Discovering the BeWildReWild Territory

  1. Humans have long engaged in a struggle to subdue and domesticate the world, and much has been gained in that process; but important things have also been lost.
  2. The great hope of all life is to be wild: self-reliant, spontaneous, self-willed, self-regulating, local, authentic, and free.
  3. Rewilding can be described as large landscape restoration and conservation.
  4. Someday, in a more perfect world, all creatures will be wild.
  5. Responsibility and freedom will not long be separated.
  6. Wilderness is finite.
  7. Wildness is infinite.
  8. Humans could learn to respect the sovereignty of otherness.
  9. To be loved is to be free.
  10. We are the BeWildReWild Bohemians.
  11. Bohemian: Open minded thinker, authentic soul, one who believes in truth, freedom, peace, and love.
  12. Among the human causes of our worldwide ecological catastrophe are: war, animal domestication, people/product mobility, and our insatiable appetite for stuff that can never make us happy.
  13. The goal of creating an ever more accessible wild nature (parking lots, rest rooms, boat ramps…plus trails for walking, biking, horseback riding, and ATVs) threatens what little wild nature remains.
  14. In Deep Ecology all life has value separate from its usefulness to humans.
  15. The shallow ecology view suggests that ecosystems should be saved only if they are of value to humans.
  16. There are wild bees and there are commercial honey bees.
  17. Humans must be at peace with what we have and where we are.
  18. Rivers connect.
  19. Rivers must live.
  20. Wildness is a manifestation of trust.
  21. Domestication is a manifestation of fear.
  22. Humans can benefit by learning to trust and to be trustworthy.
  23. Dogs and cats consume 30% of the meat products in this country.
  24. TRUSTING WILDNESS frees both the enslaved and the enslaver.
  25. We should never have straightened the rivers.
  26. Reconnect-Restore-Rewild
  27. The long term goal of rewilding is to create ecosystems which require only passive management by humans. This is based on an understanding that the reintroduction of keystone species can result in a stable, self-sustaining, self-regulating, biodiverse wild nature.
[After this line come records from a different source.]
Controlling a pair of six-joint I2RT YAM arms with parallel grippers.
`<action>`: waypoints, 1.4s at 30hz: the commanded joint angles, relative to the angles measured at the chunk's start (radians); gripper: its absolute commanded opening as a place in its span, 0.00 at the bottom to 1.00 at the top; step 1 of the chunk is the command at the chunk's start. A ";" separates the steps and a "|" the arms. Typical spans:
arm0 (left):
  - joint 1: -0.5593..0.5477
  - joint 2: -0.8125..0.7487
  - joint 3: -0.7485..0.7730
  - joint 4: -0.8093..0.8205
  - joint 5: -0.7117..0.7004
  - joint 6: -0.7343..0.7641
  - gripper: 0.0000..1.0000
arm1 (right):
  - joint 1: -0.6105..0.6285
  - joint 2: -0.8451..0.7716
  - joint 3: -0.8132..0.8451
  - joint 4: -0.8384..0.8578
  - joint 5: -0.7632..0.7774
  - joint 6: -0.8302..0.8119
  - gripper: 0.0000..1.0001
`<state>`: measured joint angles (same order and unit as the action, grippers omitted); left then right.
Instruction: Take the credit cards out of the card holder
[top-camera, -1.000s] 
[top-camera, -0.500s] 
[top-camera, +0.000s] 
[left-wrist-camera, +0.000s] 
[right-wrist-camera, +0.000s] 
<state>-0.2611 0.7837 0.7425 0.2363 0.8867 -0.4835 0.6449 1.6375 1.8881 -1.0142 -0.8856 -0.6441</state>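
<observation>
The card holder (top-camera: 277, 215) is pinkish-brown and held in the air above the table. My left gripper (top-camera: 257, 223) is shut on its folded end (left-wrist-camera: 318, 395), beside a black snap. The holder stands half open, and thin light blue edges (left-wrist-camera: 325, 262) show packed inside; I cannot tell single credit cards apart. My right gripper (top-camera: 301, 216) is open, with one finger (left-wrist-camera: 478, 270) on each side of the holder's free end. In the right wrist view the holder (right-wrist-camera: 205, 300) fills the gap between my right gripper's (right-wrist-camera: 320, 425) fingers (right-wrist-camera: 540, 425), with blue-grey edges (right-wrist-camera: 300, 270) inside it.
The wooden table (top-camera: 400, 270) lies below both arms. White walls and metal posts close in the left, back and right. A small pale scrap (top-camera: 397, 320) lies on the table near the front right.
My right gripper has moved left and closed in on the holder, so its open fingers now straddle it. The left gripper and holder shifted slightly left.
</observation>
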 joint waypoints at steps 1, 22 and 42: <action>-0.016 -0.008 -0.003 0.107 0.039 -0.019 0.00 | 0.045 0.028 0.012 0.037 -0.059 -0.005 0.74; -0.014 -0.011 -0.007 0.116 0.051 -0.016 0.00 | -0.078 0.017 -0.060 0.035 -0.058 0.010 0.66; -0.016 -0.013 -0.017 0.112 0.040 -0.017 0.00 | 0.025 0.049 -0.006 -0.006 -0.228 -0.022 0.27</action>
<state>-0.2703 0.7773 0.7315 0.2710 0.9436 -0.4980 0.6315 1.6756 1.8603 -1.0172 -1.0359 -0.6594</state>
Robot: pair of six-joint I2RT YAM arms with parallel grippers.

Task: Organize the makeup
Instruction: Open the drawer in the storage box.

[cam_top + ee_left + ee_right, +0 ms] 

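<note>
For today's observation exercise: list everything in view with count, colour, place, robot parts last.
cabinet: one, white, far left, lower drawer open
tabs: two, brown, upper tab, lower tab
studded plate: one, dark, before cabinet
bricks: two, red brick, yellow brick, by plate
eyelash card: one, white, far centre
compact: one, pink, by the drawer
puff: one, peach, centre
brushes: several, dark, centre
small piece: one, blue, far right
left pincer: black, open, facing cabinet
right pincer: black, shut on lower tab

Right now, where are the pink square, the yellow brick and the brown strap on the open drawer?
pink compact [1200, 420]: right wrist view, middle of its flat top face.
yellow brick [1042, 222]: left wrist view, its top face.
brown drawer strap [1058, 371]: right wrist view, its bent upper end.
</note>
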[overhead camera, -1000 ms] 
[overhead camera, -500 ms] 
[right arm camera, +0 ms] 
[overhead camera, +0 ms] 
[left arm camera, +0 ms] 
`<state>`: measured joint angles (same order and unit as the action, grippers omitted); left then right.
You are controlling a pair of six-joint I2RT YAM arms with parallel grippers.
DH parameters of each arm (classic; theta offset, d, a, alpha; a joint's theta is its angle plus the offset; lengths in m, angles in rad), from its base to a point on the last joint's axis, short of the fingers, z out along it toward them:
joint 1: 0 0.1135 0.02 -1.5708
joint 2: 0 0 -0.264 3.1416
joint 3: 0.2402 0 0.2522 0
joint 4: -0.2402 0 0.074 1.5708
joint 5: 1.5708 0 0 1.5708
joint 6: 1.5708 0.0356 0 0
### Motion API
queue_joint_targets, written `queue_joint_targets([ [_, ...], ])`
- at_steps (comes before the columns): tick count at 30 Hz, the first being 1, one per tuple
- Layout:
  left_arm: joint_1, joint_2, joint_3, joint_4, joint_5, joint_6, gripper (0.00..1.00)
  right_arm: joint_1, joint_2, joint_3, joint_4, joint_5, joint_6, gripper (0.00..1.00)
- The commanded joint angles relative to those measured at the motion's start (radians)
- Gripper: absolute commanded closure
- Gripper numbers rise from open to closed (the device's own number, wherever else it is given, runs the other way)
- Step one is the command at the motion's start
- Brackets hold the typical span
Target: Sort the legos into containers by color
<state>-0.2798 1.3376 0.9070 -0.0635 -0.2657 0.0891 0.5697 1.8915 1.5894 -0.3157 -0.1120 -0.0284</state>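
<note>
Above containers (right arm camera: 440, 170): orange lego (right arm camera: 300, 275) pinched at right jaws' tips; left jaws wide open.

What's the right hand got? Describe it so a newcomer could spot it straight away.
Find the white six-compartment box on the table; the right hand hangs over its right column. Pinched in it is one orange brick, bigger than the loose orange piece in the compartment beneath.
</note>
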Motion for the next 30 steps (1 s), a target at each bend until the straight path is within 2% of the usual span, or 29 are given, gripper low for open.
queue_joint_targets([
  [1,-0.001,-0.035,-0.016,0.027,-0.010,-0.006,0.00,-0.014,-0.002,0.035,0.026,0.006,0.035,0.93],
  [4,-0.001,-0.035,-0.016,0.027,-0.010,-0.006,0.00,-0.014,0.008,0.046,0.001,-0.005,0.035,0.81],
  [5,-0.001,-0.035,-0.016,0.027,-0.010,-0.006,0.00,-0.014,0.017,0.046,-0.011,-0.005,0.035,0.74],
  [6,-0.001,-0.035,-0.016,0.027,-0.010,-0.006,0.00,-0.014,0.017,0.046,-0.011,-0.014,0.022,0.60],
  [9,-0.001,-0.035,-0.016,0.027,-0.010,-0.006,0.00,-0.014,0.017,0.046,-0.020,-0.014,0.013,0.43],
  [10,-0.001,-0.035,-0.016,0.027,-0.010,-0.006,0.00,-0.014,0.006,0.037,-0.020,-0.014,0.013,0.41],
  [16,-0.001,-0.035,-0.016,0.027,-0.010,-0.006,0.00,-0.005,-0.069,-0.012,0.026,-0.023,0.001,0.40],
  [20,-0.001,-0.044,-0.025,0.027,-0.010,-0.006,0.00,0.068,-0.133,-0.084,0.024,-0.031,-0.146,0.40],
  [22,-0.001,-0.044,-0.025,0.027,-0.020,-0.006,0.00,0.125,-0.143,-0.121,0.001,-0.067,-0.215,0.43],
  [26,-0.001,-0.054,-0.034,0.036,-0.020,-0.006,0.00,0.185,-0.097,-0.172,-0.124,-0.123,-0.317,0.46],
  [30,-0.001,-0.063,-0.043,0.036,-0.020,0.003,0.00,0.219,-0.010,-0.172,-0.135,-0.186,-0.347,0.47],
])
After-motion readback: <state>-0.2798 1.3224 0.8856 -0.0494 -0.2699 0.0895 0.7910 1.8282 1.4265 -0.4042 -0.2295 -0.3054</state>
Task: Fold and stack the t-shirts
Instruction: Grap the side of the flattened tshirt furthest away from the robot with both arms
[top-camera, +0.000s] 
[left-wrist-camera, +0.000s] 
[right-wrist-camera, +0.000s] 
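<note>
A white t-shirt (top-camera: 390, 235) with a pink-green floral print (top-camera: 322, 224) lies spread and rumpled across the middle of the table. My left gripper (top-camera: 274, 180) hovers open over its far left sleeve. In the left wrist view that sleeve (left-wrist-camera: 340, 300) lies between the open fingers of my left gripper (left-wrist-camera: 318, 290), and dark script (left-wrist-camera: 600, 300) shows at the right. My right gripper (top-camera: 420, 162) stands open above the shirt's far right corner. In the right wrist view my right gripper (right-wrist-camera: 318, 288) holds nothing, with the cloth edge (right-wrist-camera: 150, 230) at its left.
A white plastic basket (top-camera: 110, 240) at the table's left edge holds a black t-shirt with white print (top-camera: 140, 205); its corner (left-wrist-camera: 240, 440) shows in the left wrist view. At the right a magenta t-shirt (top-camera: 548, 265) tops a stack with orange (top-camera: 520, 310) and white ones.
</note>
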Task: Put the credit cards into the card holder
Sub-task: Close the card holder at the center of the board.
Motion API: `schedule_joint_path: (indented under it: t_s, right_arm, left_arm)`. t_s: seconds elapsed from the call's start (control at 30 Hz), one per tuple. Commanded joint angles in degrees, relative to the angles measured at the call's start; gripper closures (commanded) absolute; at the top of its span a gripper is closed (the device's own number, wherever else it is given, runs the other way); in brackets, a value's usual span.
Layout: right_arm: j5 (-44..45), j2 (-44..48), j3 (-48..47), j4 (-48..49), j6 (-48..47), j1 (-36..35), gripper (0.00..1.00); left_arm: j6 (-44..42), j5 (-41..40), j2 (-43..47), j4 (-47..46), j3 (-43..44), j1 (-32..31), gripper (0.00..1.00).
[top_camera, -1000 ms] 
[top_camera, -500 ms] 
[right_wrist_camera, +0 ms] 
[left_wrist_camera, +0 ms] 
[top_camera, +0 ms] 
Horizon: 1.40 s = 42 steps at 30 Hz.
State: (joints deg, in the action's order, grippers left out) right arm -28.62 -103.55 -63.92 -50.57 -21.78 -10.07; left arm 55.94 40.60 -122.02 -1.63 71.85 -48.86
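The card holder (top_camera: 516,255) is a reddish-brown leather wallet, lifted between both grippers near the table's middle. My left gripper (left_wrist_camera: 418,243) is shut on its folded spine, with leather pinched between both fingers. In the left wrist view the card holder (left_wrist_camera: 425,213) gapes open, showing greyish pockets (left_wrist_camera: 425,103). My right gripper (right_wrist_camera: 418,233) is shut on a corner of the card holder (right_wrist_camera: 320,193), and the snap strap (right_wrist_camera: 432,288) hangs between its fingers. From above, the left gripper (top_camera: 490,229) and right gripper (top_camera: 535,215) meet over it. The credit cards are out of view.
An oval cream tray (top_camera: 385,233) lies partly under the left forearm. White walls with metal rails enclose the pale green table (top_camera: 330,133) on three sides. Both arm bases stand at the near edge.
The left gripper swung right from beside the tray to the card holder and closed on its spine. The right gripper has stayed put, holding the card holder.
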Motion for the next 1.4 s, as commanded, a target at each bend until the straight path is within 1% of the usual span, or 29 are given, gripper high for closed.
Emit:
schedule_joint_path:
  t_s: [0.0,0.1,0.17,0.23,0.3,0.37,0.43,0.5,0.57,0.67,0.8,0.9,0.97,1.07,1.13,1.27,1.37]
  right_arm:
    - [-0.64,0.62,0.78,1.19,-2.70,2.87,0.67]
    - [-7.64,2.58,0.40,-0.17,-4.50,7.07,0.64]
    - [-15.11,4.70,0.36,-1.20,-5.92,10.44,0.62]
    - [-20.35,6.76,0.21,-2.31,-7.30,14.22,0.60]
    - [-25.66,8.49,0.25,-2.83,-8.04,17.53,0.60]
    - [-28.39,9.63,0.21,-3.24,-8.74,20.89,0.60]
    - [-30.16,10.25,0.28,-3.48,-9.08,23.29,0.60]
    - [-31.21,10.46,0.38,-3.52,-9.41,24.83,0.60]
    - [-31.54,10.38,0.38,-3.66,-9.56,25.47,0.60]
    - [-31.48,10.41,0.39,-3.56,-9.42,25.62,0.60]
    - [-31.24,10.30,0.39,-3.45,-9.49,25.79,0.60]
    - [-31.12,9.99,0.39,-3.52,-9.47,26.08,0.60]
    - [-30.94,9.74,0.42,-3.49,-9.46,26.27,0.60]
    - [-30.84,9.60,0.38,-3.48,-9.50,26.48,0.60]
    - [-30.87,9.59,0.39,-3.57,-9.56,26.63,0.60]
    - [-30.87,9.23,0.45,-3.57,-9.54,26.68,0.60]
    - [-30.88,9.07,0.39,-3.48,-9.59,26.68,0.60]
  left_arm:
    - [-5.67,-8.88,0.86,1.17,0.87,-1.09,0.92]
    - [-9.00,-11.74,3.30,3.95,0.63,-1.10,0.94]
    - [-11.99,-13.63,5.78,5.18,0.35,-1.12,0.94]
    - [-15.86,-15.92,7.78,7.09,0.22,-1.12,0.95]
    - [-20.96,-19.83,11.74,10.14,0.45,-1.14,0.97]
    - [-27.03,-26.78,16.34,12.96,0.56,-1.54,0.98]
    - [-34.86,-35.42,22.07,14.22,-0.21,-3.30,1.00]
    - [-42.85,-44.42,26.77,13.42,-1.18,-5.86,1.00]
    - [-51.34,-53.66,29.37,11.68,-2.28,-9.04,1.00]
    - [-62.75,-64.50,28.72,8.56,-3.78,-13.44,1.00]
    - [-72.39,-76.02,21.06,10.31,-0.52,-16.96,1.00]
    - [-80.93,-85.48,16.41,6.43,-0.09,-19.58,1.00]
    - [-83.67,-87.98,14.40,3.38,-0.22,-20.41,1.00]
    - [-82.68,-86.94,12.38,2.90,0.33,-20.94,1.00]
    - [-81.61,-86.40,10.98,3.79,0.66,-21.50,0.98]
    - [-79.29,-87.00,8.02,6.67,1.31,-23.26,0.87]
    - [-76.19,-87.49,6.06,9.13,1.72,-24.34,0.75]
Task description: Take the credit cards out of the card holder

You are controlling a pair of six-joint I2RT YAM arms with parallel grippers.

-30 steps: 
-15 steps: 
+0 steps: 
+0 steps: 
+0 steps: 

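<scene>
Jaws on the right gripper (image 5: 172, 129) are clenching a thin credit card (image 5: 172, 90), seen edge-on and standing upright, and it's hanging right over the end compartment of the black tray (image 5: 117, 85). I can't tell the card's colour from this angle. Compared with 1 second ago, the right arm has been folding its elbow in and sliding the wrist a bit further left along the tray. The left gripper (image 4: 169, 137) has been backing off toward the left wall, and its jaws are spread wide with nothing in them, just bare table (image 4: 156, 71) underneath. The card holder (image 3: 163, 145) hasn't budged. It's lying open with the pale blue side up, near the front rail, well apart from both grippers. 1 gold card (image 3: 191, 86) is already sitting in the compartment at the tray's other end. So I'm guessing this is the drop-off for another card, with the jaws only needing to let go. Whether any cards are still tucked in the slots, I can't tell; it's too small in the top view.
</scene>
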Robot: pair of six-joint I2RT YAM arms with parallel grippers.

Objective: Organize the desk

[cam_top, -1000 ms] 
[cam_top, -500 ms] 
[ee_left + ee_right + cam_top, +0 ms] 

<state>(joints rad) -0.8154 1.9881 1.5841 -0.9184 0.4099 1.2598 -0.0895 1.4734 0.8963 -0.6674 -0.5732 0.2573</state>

  28. Cores-Corridors-Carnivores
  29. Modern human behavior is driven largely by the twin fears of not being in control and of never having enough.
  30. War is rooted in fear.
  31. Imagine-Create-Advocate
  32. To be local is to inhabit, to be at home, to be part of a place.
  33. There is the wolf and there is the Pomeranian…only the wolf is free.
  34. Our BIG RIVER CONNECTIVITY vision fills “a gaping hole” in the Wildlands Network connectivity map.
  35. Wilderness is a noun.
  36. Wildness is a verb.
  37. Play to play, not to win.
  38. There is too much money sloshing around the world.
  39. For those who doubt nature’s ability to restore and rewild, consider what happened near the site of Manson, Iowa 70 million years ago.
  40. The faster we CAN go the further we MUST go. How long did it take to get to Grandma’s house 100 years ago? How long does it take today?
  41. Humans may temporarily destroy the wilderness of a place, but they will not destroy its wildness.
  42. Romance is but a sliver of what it means to experience love.
  43. The more we attempt to control our world the more we must submit to its dominion over us; and ultimately to a chilling realization that this process which seems so compelling is a boundary, tragically separating much of humanity from a greater appreciation of both wilderness and wildness.
  44. Wild nature persists in spite of humans.
  45. BIG RIVER CONNECTIVITY begins with little rivers.
  46. The tragic circumstance of a domesticated creature is illuminated by the wildness of a wolf.
  47. What consumers want to buy and the prices they are willing to pay determine what farmers produce and the methods used in that process.
  48. Much of what is done in the name of conservation is really about entertaining humans.
  49. The Mississippi River Watershed is ours to celebrate, to love, and to trust.
  50. Technology leverages our ability to create or to destroy.
  51. Problems are best solved by those living near them.
  52. Our willingness to accept violence against others is contrasted by a shock felt when we are the mark.
  53. Restoration is about the past.
  54. Rewilding is about the future.
  55. A photo of nature is not nature.
  56. The more complex and centralized a system becomes the more it will favor a rich and powerful oligarchy.
  57. My freedom depends on your freedom.
  58. Two words so fundamentally important in the BeWildReWild Territory are wild and local. There’s a bit of wildness in all things. Wildness is always with us. By wild is meant: self-reliant, spontaneous, self-willed, self-regulating, local, authentic, and free. To be local is to inhabit, to be at home, to be part of a place.
  59. We are ALL part of something great and ongoing.
  60. A peace can be found in TRUSTING WILDNESS.